Needless to say, the morale of the people, initially quite receptive to Moses' encouraging words of prophecy, plummeted. They wanted nothing other than to be left alone to serve Pharaoh. Don't rock the boat. Don't rouse the anti-Semites, giving them an excuse to take a "sword in their hand to kill us" (Exodus 5:21).

Even Moses himself complained: "God, why have You done bad to this nation? Why have You sent me? Since I have come to Pharaoh to speak in Your name, he has done bad to this nation, and You have surely not saved Your nation" (Exodus 22-23).

Why did God have to put Israel through all this? Why make the bondage even more oppressive just when they were on the threshold of redemption? If it was time for the Exodus, so redeem them immediately! And if the time was not yet ripe, why not just wait another month before sending Moses? Why send him early, have him get nowhere and even make things worse – only then to turn around and redeem them?

Two Levels

Rabbi Tzadok HaKohen of Lublin, the great 19th century Chassidic master, explains there are two levels of Divine providence, two ways in which events of this world occur.

The first type is when events transpire more or less the way we would expect. Let's say you plan a trip to Europe. You purchase the airline tickets months in advance, arrange the hotel and itinerary, brush up on the language, remember your toothbrush, and do everything possible to avoid surprises. If the trip ultimately goes smoothly, that certainly requires God's providence; He has no shortage of ways of frustrating your plans. But we would refer to this as providence which goes according to plan – the way we would expect it.

But there's an entirely different level of Divine providence – when events occur in a way you would have never imagined. You wake up one morning going about your ordinary affairs, and you then bump into an acquaintance you never see who offers you a job on the other side of the country – and you find yourself flying off to some totally unexpected and life-changing destination.

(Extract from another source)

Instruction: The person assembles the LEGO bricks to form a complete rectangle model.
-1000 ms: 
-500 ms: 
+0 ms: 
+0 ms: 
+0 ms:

When God orchestrates events in such unexpected ways, He sends an unequivocal message: "I am running the show. This is My act, entirely irrelevant of your own efforts, for or against."

When God orchestrates events in unexpected ways, He sends an unequivocal message: "I am running the show.”

Much of what occurs in our lives is the lower form of providence – nothing really out of the ordinary, life roughly going according to plan with a tolerable number of twists and turns. At times, however, God's higher providence assumes control. We see God take control of our lives and direct them where only He knows they must go.

Redemption always occurs at the higher level.

Thus, in one sense, the Exodus was "unexpected." God made it occur against all odds. He made the servitude entirely hopeless, more oppressive than ever – and then He turned around and saved us.

By any standards – demographically, sociologically, culturally – the Jewish people should have never survived in Egypt. They were a downtrodden minority, with no rights or legal status. At best they should have quietly disappeared, absorbed into the host nation, both physically and culturally. Yet as the Torah attests, not only did they maintain their separate identity, but they thrived and multiplied.

Our existence is entirely miraculous. By rights, we should not be here today. We should have never survived in Egypt, and we certainly should have never made it out en masse. We exist solely because of God's guiding Hand. We are a supernatural people, neither a product of nor bound by the natural physical world.

With the redemption from Egypt, we could never again see ourselves as a "normal" people. We are not just a nation like any other – who happens to be blessed with an extra helping of commandments. Rather, we are a people who have no right to exist in the first place – if not for God's guiding Hand. We are a special people, with a unique Divine mission that requires unique Divine intervention. This is the enduring message of the Exodus.

(Some ideas based on a lecture by Rabbi Berel Wein - www.rabbiwein.com.)